Alfons Mucha

from Wikipedia, the free encyclopedia
Alfons Mucha (1906)

Alfons Maria Mucha ( pronunciation ? / I , born July 24, 1860 in Ivančice (Eibenschütz) in Moravia ; † July 14, 1939 in Prague ) was a Czech poster artist, graphic artist , illustrator , painter , amateur photographer and craftsman who was one of the outstanding representatives of Art Nouveau . Audio file / audio sample

life and work

La Dame aux camélias , 1896
Share certificate of the "SA de l'Exposition Religieuse Internationale de 1900" from 1898, a graphic by Alfons Mucha

Mucha began his artistic career as an autodidact . After his school education and after having worked for some time as an office clerk, he was employed in the Atelier Kautsky - Brioschi - Burghart in Vienna, where he was entrusted with stage paintings, especially for the Ringtheater . After the devastating fire of the Ringtheater in 1881, he was the youngest employee to be dismissed and kept afloat for a while with drawings and portraits.

In 1882 Mucha was commissioned to furnish the interior of the neo-baroque Emin zámek (Emmahof) near Hrušovany nad Jevišovkou (German: Grusbach) in Moravia , which was built for Count Eduard Khuen von Belasy . He made other paintings in the Gandegg family palace of the Khuen-Belasy family near Eppan in South Tyrol . With the support of the Khuen-Belasi family, he studied at the Academy of Fine Arts in Munich from 1885 to 1887 .

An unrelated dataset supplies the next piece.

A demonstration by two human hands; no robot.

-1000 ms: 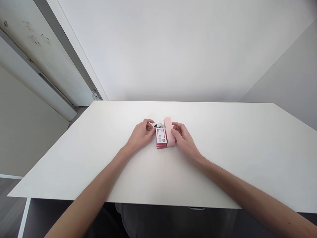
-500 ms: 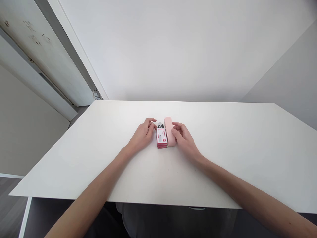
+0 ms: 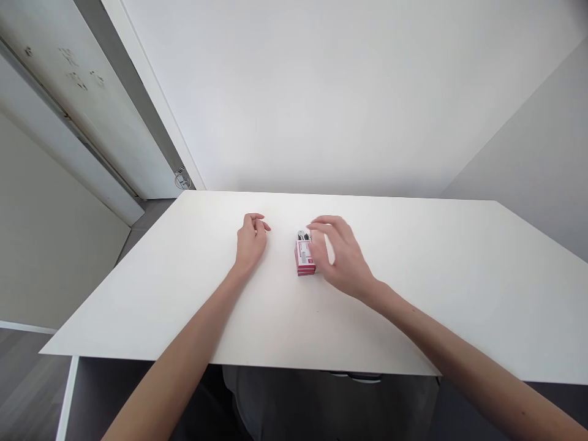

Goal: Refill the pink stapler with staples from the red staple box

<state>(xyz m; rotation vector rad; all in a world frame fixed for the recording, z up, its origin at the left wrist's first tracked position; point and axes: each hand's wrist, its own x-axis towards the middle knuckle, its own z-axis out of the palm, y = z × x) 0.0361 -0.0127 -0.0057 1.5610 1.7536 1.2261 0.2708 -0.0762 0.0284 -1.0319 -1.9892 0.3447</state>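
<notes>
A small stack of red-and-white boxes (image 3: 304, 256) sits in the middle of the white table. Behind it, and partly covered, lies a small silver-and-black item (image 3: 302, 235) whose kind I cannot make out. My right hand (image 3: 345, 257) hovers at the stack's right side, thumb and fingers apart, somewhat blurred. Through its gap shows part of a slim pink case (image 3: 318, 240) beside the boxes, mostly hidden by the hand. Away to the left of the stack, my left hand (image 3: 251, 245) rests on the table with loosely bent, parted fingers and nothing in them.
The white tabletop (image 3: 413, 294) reaches back to a plain wall (image 3: 312, 98). A door frame (image 3: 151, 92) stands at the left. Below the front edge is a dark grey seat or chair part (image 3: 340, 404).
My left hand has moved left, away from the boxes. My right hand has let go of the pink case's side and lifted over it, fingers spread. The view has tilted slightly.
</notes>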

On the occasion of the world exhibition of 1889 , Mucha moved from Munich to Paris , at that time the Mecca of the arts. There he took lessons from various teachers, where he lived in modest circumstances, but was able to keep his head above water with small orders for book illustrations. For a short time he shared a studio with Paul Gauguin . When he discovered the Slavs under Ottoman rule in Bosnia at the world exhibition , his interest in the Slavic culture began , which later inspired him to write his main non-commercial work, the Slav Epic .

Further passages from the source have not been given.